Marianne Faithfull's life was one of massively conflicting fortunes
Dylan Jones writes about Marianne Faithfull’s life and considers her candid nature which always had people flocking to her at parties
You could always tell when Marianne Faithfull was at a party because it was almost as though no one else of any interest was in the room. She would occasionally be seen at West London parties, or in Dublin, often hovering in the kitchen and invariably with a smile on her face.
People flocked to her because she was famous, obviously, but also because she was approachable, smart, and had had such a life of fluctuating fortunes that she seemed much like anyone else.
Apart from the fact obviously that she was massively famous, had personified the Swinging Sixties and had slept with three members of The Rolling Stones (two alive, one dead, although the third one wasn’t dead when she slept with him).
Her death, while not unexpected, is still shocking, and in some respects unbearably sad.
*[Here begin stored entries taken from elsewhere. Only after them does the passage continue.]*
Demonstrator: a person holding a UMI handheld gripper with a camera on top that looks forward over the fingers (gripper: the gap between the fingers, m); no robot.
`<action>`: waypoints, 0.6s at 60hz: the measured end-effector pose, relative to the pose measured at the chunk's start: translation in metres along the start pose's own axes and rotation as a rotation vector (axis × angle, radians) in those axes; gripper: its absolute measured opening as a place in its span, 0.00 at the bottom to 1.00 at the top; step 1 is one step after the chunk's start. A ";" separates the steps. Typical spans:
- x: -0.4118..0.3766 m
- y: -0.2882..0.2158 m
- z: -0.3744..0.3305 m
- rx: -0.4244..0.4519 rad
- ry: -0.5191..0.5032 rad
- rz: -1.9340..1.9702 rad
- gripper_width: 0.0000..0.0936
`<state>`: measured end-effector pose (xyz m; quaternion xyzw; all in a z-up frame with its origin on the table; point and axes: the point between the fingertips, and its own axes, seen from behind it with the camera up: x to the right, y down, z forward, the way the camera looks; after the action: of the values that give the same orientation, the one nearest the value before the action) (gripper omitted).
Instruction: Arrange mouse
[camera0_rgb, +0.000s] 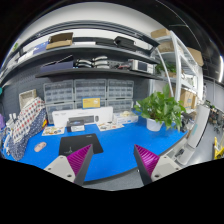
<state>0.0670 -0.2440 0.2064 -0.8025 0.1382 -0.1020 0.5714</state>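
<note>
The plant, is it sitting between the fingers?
No, the plant stands in its pot on the blue table, far beyond the open fingers, which hold nothing.

gripper (112, 160) raised, jaws apart — nothing between

No text, label, brand, number or sign can be read anywhere in the gripper view. The boxes on the far shelves (95, 62) and the drawer cabinets (88, 96) below them may bear markings, but these are too small to tell.
</note>
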 end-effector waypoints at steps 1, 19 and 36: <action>-0.002 0.002 0.000 -0.003 -0.004 -0.001 0.88; -0.120 0.100 0.010 -0.092 -0.168 -0.020 0.87; -0.298 0.166 0.030 -0.215 -0.386 -0.077 0.86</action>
<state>-0.2212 -0.1678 0.0384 -0.8681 0.0054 0.0469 0.4941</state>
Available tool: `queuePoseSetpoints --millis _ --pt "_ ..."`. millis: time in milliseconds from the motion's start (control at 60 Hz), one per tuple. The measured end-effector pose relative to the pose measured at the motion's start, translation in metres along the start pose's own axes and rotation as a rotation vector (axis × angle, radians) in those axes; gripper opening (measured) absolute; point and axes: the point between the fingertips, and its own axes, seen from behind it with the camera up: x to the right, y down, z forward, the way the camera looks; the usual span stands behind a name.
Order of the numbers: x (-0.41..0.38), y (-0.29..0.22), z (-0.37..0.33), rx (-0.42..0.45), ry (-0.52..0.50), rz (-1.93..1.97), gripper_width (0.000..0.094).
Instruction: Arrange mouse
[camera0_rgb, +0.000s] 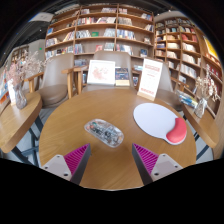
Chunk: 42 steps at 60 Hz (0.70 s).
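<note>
A translucent, clear-shelled computer mouse (104, 131) is lying on the round wooden table (60, 125), just ahead of the gripper (110, 160) and between the lines of its two fingers, untouched. The fingers are standing wide apart, holding nothing. A round white mouse pad with a pink wrist rest (160, 122) is waiting off to the right, apart from the mouse; likely the destination. Pick-up not yet begun. Nothing is blocking the path; bookshelves (100, 30) are standing beyond.

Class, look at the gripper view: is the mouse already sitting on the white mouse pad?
No. The mouse lies on the bare wooden table, apart from the white mouse pad, just ahead of the open gripper.
</note>
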Motion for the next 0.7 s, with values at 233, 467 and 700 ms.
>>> queuePoseSetpoints --millis 233,467,700 --pt "-0.001 -0.026 0.038 -0.025 -0.012 0.015 0.0852" --pt "-0.002 -0.042 0.068 -0.041 -0.034 0.050 0.0854" --pt "-0.006 -0.047 0.075 -0.043 -0.038 0.048 0.0801"
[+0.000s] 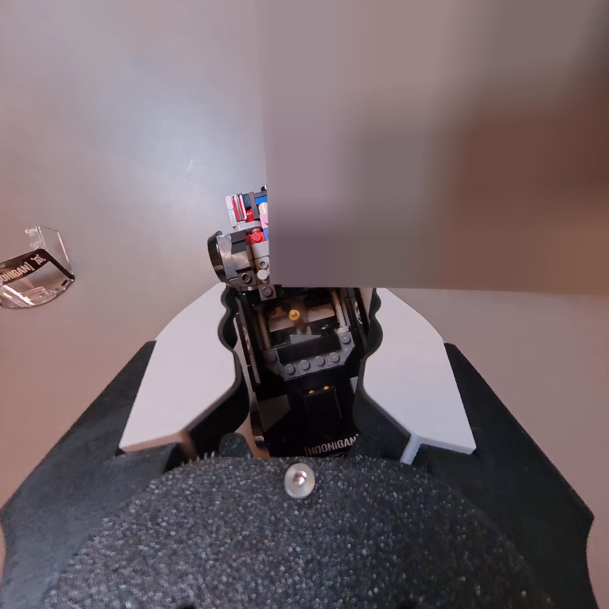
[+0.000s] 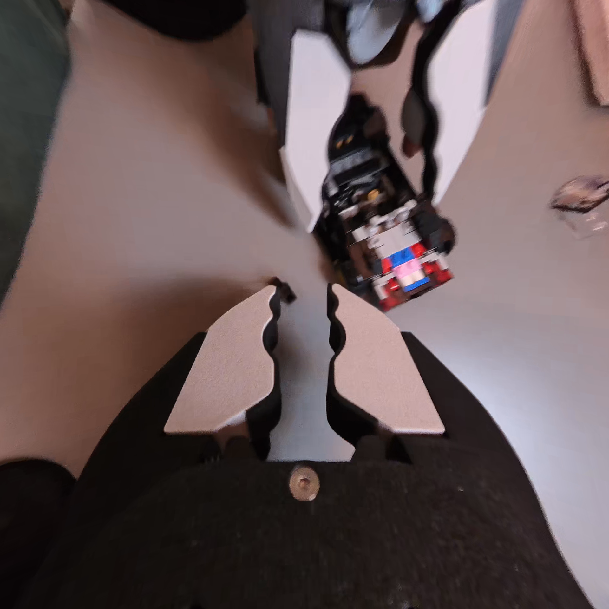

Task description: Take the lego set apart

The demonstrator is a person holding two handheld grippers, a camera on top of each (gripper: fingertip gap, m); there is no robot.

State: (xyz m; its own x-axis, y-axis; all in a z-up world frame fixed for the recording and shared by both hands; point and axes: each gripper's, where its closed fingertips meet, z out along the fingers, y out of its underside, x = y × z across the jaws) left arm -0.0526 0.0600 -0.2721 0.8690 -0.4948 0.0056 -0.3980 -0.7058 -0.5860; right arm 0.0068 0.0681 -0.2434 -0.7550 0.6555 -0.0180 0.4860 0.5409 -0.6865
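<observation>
Clamping the black lego car [image 1: 303,356] by its sides, the left gripper [image 1: 301,296] holds it over the grey desk [image 1: 115,148], the car's exposed red, blue and pink bricks pointing away from the camera. The right gripper [image 2: 303,290] hovers just beside that end with its fingers [image 2: 237,362] slightly parted, grasping nothing. A clear windscreen piece [image 1: 33,267] lies toward the desk's left edge.

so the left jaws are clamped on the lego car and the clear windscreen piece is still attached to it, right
Not quite. The left gripper does clamp the lego car, but the clear windscreen piece is off it, lying apart on the table, as the left wrist view shows.
</observation>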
Because her life was one of massively conflicting fortunes.
For several years she had been infirm, living in care, and was sustained by the attentions of similarly infamous bold-face names in West London.
A couple of friends of mine would regularly take care packages, usually consisting of food, magazines, music, and ridiculous expensive health remedies. She was caustic, often difficult, and obviously debilitated; but she was still Marianne, and her smile could make the whole visit worthwhile.
The ubiquity of the newly famous in the late Fifties and early Sixties means that we are now witnessing the deaths of the celebrated and the revered on a regular basis.
Anyone over the age of 50 is travelling down snipers’ alley, and it doesn’t matter how fast you walk, or how bright you burn.
Marianne wasn’t as famous as she had been 60 years ago, when her four-year relationship with Mick Jagger made her one of the most famous women in the world, and yet by dint of her work, her fall from grace - during her appalling and protracted heroin addiction she slept for 18 months on a brick wall in Soho - her public rehabilitation and her sense of perseverance, she was something of a national treasure.
Already there have been hundreds of thousands of words devoted to her legacy - even though the news was tragic, it was somehow comforting to see the outpouring of love for her on social media last night - although aspect of her career has yet to be explored in death.
Marianne was a) one of the first of the post-war generation to dramatically lose her looks and b) talk about it.
Marianne Faithfull in 1974
Getty Images
As you can see from the tsunami of photographs on Instagram today, back in the sixties she was a phenomenal beauty (when he came across her 60 years ago, one of the managers of the Rolling Stones, Andrew Loog Oldham, described her as “an angel with big tits”), an iconic figure as photographed as Twiggy, Jean Shrimpton or Sandie Shaw.
But the ravages of drug abuse systematically ruined her looks, and by the early eighties she looked as though he had been through hell. She had.
I remember seeing her in a cafe in the West End around this time and when she was pointed out to me, she was unrecognisable. She was tiny, sipping at a cup of tea almost as though it was the only sustenance she had received that day. Maybe it was. I remember being shocked that someone who had been so visible, and so adored, and so notable, could be hunched-up in a crappy Soho caff looking for all the world as though it had passed her by. The thing that shocked me most was my own realisation that the good life doesn’t always last forever.
“Bad behaviour makes men more glamourous,” she once said. “Women get destroyed, thrown out of society and locked up in institutions.”
But she also talked about the way in which her looks had started to make her feel invisible. For many she had been defined by her beauty, and when that went, so did her definition.
She had to come to terms with it. “We are all flawed, imperfect beings, but it is in our imperfections that we find our true beauty.”
She did, however, have a mordant sense of humour and a rather upliftingly cynical view of the world.
The last time I saw her was over a decade ago at a mutual friend’s party in an especially ungentrified part of the East End. We were acquaintances, not friends, but she had long since stopped worrying about the borders between the public and the private, and was sharing anecdotes as though they were free to air.
We were talking in the kitchen, not about anything significant, when suddenly a swirl of gossip suggested someone genuinely famous had arrived.
“Shit,” she smiled. “I’ve been usurped! Guess I’ll have to stay in the kitchen.”